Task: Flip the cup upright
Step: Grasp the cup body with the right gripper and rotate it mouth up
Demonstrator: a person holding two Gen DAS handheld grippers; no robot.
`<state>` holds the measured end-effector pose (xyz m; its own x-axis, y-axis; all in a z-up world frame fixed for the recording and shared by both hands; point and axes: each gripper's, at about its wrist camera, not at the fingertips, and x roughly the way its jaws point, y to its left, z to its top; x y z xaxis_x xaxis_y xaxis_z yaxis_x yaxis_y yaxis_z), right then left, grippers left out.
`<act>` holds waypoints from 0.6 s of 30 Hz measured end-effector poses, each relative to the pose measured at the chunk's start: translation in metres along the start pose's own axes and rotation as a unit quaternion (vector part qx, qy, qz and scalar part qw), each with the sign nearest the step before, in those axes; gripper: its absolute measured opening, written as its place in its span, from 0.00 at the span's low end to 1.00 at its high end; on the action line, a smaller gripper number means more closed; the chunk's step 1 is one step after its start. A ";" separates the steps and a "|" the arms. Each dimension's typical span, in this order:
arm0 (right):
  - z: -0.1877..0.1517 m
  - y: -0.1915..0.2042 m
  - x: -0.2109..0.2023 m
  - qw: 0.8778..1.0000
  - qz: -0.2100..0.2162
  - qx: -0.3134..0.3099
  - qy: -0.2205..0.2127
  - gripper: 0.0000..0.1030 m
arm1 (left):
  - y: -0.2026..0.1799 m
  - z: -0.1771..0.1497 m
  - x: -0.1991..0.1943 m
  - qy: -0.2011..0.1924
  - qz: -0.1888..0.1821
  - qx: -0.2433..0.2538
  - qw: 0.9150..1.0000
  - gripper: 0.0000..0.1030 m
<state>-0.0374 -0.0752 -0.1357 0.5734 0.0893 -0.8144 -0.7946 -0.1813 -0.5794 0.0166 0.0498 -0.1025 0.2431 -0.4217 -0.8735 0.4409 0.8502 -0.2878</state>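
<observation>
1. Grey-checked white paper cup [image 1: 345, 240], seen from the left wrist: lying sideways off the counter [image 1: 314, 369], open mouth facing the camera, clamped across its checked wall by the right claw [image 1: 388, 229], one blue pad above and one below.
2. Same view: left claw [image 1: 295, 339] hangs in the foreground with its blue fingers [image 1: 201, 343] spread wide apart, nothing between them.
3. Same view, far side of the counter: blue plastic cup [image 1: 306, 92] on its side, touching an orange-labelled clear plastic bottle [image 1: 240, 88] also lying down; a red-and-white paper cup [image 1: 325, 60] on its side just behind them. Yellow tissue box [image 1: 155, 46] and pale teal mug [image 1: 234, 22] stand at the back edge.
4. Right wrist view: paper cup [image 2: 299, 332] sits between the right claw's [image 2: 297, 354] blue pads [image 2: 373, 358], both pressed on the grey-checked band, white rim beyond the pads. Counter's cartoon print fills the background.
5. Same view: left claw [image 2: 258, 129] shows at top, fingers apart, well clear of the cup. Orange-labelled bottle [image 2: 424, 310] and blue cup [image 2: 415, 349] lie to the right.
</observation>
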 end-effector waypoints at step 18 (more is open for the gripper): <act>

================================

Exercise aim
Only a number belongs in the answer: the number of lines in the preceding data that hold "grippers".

Result
2